What this task involves →
Please reproduce the data exactly and omit the pictures.
======== Source data ========
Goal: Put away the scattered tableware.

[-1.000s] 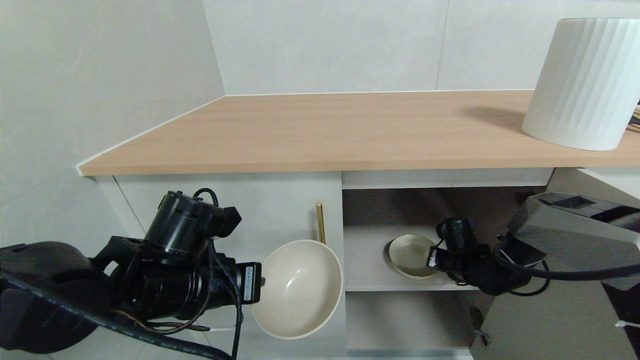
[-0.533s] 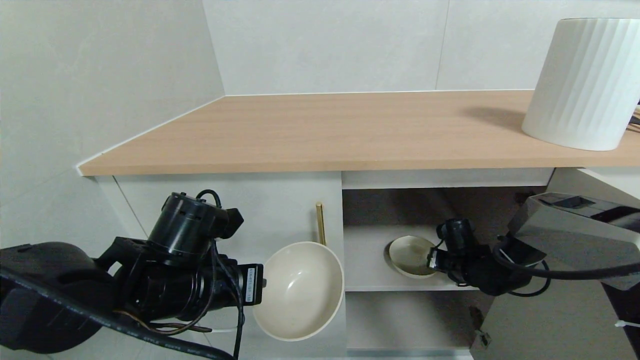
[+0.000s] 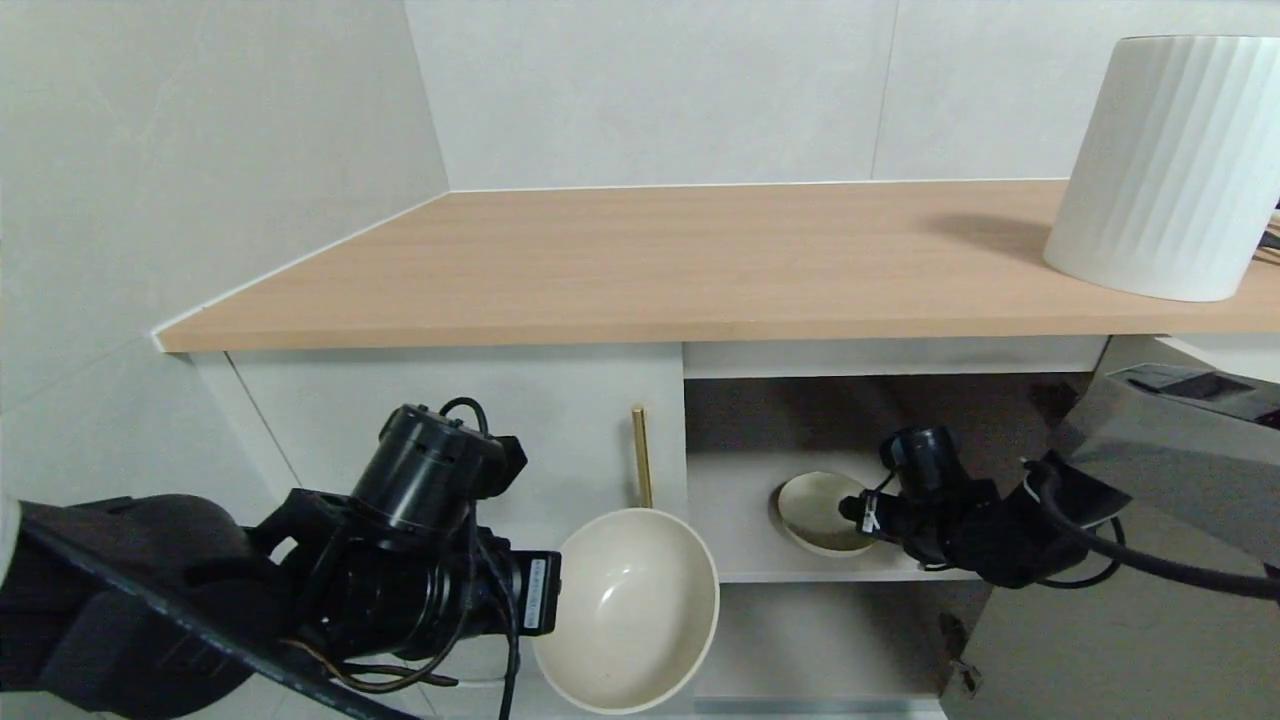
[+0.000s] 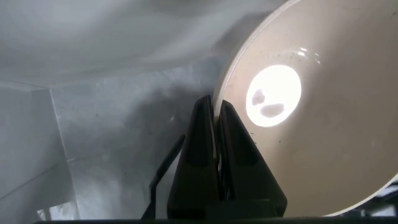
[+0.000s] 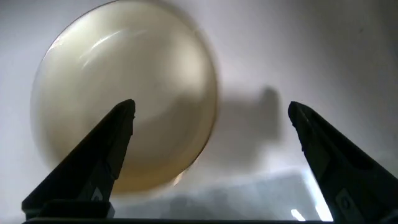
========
Exercise answer →
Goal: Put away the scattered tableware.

[-1.000s] 
[-0.533s] 
[+0.000s] 
[+0.000s] 
[+0.000s] 

The answer given above is complete as it stands.